Funct. Anal. Appl. 21, No. 1-3, 249-250 (1987); translation from Funkts. Anal. Prilozh. 21, No. 3, 89-90 (1987).
The paper is a research announcement of some of the author’s recent results concerning degeneracy loci. Let X be a scheme over a field and \(\phi: F\to E\) a morphism of vector bundles over X. For every \(r\geq 0\) the degeneracy locus of rank r associated with \(\phi\) is defined as \(D_ r(\phi)=\{x\in X,\quad rk(\phi (x))\leq r\}.\) In analogy with the general case it is interesting to consider the situation: \(F=E^{\vee}\) and \(\phi\) is symmetric (resp. antisymmetric). Using the classical Schur S- and Q-polynomials, we describe the ideal of all polynomials in the Chern classes of E and F which describe in a universal way all the cycles supported in \(D_ r(\phi)\). As an application we calculate the Chow groups and Chern numbers of determinantal varieties. The ideals that we construct yield also a generalization of the resultant of two polynomials in elimination theory.

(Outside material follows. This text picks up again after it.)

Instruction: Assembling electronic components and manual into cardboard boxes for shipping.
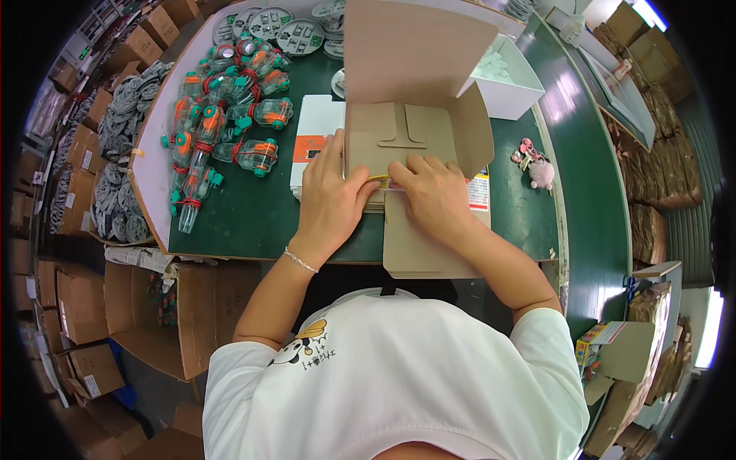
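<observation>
A brown cardboard box [471,130] stands in front of me on the green table, its tall lid [410,54] raised at the far side. Its inner floor shows a slotted fold, and a long flap [425,249] hangs toward me over the table edge. My left hand [331,195] grips the near left corner, fingers along the left wall and thumb at the front edge. Curled over the near edge is my right hand [433,192], its forearm above the hanging flap. Between the hands, a narrow yellow-edged strip [378,182] shows at the fold; the fingertips partly cover it.
White packs with an orange patch [309,146] lie left of the box. Further left are clear toys with teal and orange parts [257,156]; round grey discs [299,37] lie behind. At right are a white tray [510,100], a pink plush charm [541,175] and a colourful printed sheet [479,192].
</observation>
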A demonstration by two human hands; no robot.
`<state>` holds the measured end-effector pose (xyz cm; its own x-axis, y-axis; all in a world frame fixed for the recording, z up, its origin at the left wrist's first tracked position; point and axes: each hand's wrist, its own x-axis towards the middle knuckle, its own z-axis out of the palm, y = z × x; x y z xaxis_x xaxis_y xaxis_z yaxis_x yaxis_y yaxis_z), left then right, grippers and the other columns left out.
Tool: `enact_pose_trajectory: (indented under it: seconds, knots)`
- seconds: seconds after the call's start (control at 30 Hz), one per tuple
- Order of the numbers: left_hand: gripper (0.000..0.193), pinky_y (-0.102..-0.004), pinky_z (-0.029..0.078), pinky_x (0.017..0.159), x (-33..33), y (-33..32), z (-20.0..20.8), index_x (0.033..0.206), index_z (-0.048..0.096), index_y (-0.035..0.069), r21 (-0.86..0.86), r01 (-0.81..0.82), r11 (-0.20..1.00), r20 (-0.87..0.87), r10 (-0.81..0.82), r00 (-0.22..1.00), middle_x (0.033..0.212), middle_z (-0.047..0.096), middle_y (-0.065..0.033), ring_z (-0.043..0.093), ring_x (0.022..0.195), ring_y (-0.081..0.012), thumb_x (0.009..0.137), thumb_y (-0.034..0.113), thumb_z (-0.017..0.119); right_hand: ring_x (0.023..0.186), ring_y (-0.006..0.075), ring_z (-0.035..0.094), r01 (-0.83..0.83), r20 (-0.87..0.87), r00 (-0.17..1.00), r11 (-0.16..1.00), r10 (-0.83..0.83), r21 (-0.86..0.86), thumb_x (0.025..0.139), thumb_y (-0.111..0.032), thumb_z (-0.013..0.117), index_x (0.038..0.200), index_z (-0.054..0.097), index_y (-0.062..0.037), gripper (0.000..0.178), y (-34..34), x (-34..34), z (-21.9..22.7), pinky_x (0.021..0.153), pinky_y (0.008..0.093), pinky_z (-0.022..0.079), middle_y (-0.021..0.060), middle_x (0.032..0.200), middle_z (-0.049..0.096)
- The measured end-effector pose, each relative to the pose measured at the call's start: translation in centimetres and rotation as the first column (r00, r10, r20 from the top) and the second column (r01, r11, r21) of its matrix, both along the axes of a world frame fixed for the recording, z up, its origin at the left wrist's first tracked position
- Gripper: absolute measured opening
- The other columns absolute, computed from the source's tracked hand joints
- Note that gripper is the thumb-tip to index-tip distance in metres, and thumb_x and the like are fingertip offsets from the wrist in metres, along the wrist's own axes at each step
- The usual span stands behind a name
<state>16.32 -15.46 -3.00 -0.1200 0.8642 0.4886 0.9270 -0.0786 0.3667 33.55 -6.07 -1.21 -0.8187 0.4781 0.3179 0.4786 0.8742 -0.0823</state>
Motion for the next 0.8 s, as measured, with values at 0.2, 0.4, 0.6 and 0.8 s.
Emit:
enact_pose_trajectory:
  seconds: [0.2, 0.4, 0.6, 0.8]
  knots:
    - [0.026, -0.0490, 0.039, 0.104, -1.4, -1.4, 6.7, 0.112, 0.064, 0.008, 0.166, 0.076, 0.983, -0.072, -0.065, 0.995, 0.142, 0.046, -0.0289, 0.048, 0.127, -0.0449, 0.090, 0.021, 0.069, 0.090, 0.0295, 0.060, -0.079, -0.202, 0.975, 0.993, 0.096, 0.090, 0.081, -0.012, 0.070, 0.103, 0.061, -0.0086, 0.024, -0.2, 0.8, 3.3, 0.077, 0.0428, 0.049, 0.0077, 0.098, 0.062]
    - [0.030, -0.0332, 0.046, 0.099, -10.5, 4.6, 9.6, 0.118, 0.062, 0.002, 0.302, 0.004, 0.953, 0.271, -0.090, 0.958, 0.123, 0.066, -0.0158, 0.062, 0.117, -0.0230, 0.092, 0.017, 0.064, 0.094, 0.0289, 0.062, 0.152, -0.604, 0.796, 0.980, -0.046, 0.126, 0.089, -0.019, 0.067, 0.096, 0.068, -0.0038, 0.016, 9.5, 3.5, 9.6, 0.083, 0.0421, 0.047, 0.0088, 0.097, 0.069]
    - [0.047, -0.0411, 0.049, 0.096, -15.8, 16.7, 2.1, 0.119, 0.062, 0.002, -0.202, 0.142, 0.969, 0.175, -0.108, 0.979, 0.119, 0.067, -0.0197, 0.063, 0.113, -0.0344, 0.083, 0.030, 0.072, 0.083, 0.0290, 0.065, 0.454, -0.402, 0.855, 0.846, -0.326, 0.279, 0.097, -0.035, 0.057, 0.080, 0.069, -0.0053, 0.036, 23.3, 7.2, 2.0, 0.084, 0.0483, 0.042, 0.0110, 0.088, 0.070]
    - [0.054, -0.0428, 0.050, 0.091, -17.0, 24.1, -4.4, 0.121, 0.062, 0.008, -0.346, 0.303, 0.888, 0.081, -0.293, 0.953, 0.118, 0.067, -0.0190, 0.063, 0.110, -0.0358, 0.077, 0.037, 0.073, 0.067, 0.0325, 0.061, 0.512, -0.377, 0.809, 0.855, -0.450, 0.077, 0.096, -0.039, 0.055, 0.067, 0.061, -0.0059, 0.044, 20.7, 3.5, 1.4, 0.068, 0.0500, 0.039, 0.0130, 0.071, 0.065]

For a detailed account see “Enumerative geometry of degeneracy loci” (to appear in Ann. Sci.Éc. Norm. Supér.) and “Algebra-geometric applications of Schur S- and Q-polynomials” (to appear in Sém. Algèbre, Dubreil-Malliavin).
Reviewer: P.Pragacz

MSC:

14M12 Determinantal varieties
14F05 Sheaves, derived categories of sheaves, etc. (MSC2010)
14C05 Parametrization (Chow and Hilbert schemes)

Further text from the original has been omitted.